Prévenir et contrer les violences sexuelles

2017/08/28 | Par Silvie Lemelin et Sylvie Fradette

Silvie Lemelin, v.-p. de la FEC-CSQ, responsable du dossier de la condition des femmes
Sylvie Fradette, coordonnatrice du Comité de la condition des femmes de la FEC-CSQ

Nous tenons à féliciter la ministre David pour sa Stratégie d’intervention pour prévenir et contrer les violences à caractère sexuel en enseignement supérieur rendue publique le 21 août dernier.

Cette stratégie, qui se traduira par le dépôt d’un projet de loi très prochainement, répond presque parfaitement aux propositions que le Comité de la condition des femmes de la Fédération des enseignantes et enseignants de cégep (FEC-CSQ) avait formulées dans son mémoire.

 

Une stratégie contraignante

La démarche proposée se veut contraignante pour les établissements : les directions de cégep devront s’activer, sous peine de voir leur financement réduit. La ministre s’est engagée à verser 23 M$ pour mettre en œuvre différentes mesures « fortement suggérées ». La FEC est d’ailleurs impatiente de connaître la répartition de ces sommes dans les cégeps et espère qu’elles seront suffisantes, d’autant que les compressions ont durement affecté les budgets des cégeps en temps d’austérité.

 

Une stratégie rigoureuse

En plus de convenir d’un effort à faire pour définir les concepts propres aux violences sexuelles et ainsi se donner un vocabulaire commun, Mme David insiste sur la sensibilisation et la formation préalable des personnes, incluant les membres de la direction, susceptibles d’intervenir auprès des victimes. Les directions, comme plusieurs membres du personnel enseignant, professionnel ou de soutien, ont rarement ce type d’expertise. La stratégie compte y pallier. Bravo ! De même, la ministre accepte de soutenir des recherches au niveau collégial afin de documenter la question, à l’instar de ce qui a été fait à l’université. Voilà qui témoigne d’une rigueur intellectuelle certaine. 

 

Des mesures essentielles

La stratégie promet un appui au développement d’outils de sensibilisation et de prévention, et reconnaît la nécessité de s’adresser prioritairement aux étudiantes et étudiants qui entrent au cégep, tant pour encadrer les initiations que pour informer chaque élève des ressources à contacter en cas de besoin. Création d’un guichet unique ; adoption d’une politique spécifiquement dédiée aux violences sexuelles et d’un code de conduite régissant les relations intimes entre élèves et personnel en situation d’autorité ; renforcement de la sécurité des lieux en concertation avec les municipalités, toutes d’excellentes mesures que le CCF avait espérées ! En ce qui a trait au traitement et au dévoilement des plaintes, la stratégie reconnaît que les victimes ne souhaitent pas toujours formuler une plainte officielle et propose d’heureuses alternatives à cet égard.

 

D’autres mesures à adapter ou à bonifier

Nous espérons toutefois que la ministre tiendra compte de la situation des petits cégeps qui ne peuvent pas toujours offrir aux victimes les mêmes accommodements académiques que les grandes universités : certains programmes ne comptent qu’un seul groupe d’élèves et les victimes ne devraient pas être obligées d’abandonner leur cours pour éviter de croiser leur agresseur.

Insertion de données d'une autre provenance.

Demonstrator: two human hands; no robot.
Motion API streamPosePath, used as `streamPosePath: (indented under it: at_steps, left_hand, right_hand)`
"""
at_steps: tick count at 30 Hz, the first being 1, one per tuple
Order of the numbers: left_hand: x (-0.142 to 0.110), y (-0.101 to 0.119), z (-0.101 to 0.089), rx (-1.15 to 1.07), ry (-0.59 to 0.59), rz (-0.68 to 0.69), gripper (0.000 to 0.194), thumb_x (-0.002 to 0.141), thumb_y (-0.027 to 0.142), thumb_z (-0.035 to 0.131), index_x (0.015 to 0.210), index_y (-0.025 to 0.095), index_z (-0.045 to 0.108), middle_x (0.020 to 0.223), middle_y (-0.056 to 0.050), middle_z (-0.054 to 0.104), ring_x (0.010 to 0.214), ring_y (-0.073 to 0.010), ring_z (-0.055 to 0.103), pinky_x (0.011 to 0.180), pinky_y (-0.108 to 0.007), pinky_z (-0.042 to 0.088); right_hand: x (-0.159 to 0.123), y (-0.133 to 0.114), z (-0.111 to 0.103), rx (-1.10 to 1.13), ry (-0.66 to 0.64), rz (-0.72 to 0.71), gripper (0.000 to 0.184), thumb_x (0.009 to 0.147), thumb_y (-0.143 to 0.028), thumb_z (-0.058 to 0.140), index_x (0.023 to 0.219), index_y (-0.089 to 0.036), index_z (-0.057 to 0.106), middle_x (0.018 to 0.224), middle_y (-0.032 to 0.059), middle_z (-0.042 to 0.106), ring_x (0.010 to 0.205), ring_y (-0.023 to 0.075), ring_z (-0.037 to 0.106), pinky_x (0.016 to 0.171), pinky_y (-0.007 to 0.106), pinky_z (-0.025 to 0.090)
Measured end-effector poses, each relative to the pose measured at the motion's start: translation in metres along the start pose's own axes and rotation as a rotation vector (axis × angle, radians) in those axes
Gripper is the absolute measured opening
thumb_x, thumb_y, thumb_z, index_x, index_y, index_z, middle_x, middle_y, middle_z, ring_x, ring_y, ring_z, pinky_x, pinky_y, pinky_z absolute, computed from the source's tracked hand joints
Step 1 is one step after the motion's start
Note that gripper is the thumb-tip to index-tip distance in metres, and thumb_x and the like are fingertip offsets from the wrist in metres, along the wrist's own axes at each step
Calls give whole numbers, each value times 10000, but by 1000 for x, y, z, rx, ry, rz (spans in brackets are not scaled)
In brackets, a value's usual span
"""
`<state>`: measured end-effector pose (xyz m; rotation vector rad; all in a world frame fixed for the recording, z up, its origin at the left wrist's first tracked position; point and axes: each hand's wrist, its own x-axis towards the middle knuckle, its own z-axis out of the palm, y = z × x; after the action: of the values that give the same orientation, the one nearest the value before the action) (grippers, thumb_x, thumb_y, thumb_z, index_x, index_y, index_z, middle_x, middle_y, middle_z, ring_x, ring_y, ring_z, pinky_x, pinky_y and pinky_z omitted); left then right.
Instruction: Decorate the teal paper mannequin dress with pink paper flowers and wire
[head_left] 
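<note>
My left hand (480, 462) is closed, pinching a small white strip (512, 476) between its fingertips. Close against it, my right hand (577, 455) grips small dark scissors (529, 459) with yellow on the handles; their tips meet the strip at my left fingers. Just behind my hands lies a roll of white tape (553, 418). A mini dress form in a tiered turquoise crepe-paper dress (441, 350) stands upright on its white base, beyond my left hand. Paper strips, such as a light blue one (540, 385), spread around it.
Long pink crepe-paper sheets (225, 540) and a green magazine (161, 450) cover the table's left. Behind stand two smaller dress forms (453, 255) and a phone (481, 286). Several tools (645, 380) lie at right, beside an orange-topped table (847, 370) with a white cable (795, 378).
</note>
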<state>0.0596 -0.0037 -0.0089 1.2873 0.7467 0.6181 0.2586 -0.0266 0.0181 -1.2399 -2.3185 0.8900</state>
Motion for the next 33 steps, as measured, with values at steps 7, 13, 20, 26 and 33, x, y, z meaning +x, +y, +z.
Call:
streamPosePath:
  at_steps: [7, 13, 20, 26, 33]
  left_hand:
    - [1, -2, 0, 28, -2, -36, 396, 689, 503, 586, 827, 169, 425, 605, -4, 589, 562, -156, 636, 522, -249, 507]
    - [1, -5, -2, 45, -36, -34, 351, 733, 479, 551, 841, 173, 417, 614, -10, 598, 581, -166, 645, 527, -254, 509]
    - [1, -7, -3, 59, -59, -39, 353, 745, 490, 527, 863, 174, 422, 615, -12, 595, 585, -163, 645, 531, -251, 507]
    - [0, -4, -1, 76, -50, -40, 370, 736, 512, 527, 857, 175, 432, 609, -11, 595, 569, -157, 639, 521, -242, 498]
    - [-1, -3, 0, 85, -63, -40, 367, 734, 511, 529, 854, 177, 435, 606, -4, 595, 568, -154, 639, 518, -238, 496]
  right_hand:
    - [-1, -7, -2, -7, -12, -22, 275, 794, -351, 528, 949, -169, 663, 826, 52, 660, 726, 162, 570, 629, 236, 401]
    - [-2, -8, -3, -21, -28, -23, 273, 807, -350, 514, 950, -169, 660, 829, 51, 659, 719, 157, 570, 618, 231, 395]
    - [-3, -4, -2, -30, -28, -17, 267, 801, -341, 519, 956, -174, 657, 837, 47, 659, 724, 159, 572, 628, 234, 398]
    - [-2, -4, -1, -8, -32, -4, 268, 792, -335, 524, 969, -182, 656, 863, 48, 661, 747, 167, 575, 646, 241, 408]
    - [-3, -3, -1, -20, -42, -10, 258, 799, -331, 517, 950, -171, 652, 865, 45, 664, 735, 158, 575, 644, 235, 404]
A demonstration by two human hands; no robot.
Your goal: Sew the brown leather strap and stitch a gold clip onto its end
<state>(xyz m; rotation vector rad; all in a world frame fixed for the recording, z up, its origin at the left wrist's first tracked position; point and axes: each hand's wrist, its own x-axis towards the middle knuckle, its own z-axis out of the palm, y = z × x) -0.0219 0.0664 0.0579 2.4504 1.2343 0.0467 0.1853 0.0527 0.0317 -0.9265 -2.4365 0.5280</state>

Nous espérons aussi que le comité-conseil dont la ministre suggère la création pour arbitrer la délicate question de la confidentialité des plaintes fera une place aux syndicats qui ont une expérience terrain pertinente en semblables matières. Les syndicats et leurs comités de la condition des femmes ont souvent été à l’avant-garde en matière de lutte aux violences sexuelles et doivent, avec les associations étudiantes, être parties prenantes de la nécessaire concertation nationale et locale.

En outre, le désir de mieux protéger nos jeunes ne devrait pas occulter le fait que des membres du personnel peuvent également subir des violences sexuelles sur leur lieu de travail.

 

Limite de la stratégie

Dans cette stratégie par ailleurs rigoureuse, une incohérence demeure, imputable au ministre de l’Éducation, Sébastien Proulx : le cours d’éducation sexuelle réclamé au primaire et au secondaire par une majorité de partenaires du milieu n’est pas encore implanté partout au Québec. Le changement de culture souhaité doit avoir été préparé en amont, comme le reconnaît d’ailleurs la stratégie. S’il a pu imposer dès cette année le nouveau cours d’éducation financière, M. Proulx doit rendre obligatoire, dès la prochaine rentrée scolaire, un programme d’éducation sexuelle non sexiste et non hétérosexiste.

Malgré cette limite, nous vous levons notre chapeau, Madame la ministre !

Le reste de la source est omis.